OSX does not allow usb devices to modify input from other devices:

 _Note: Modifier actions from one USB device cannot modify the input of a
second USB device due to limitations designed into the Apple operating system.
Example: Shift, Control, Command, or Option keystrokes programmed into the
footswitch cannot modify the input of a separate USB keyboard or mouse.
However, a key sequence like ‘Cmd-W’ or ‘Cmd-Shift-left arrow’ will work on a
Macintosh if the entire sequence of keystrokes has been pre-programmed into
the footswitch. (Footswitch can only be programmed on a Windows PC)._

[http://apple.stackexchange.com/q/140732/8592](http://apple.stackexchange.com/q/140732/8592)

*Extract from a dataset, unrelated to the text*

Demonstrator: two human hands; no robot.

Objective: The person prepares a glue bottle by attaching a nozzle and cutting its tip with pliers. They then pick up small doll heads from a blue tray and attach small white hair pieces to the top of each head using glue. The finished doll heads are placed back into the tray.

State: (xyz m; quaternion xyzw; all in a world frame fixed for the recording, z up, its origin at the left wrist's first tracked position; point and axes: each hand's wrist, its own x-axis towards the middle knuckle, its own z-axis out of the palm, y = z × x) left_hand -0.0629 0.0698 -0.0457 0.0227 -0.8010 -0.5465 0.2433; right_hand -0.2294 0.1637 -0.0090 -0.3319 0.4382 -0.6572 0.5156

While Karabiner supports this:

 _Share state of modifier keys with all connected keyboards: When you are
using multiple keyboards, modifier keys are shared with all keyboards. For
example, pressing "shift key on keyboard1" and "space key on keyboard2" sends
shift-space._

------
psyc
All I hear about lately is how great this app is. I have two use cases that
are pretty important to me, and for the life of me I can't figure out how to
make them work.

I want to remap an ordinary letter key to another ordinary letter key. This
app loves special keys to death, but I can't figure out how to do anything
with boring keys.

I also want to disable the built-in keyboard while I'm using a bluetooth
keyboard. Apparently you could maybe do this before Sierra, but not with the
Sierra prototype? I don't know. This is the kind of byzantine app where it's
next to impossible to know whether you're missing something among its piles of
features.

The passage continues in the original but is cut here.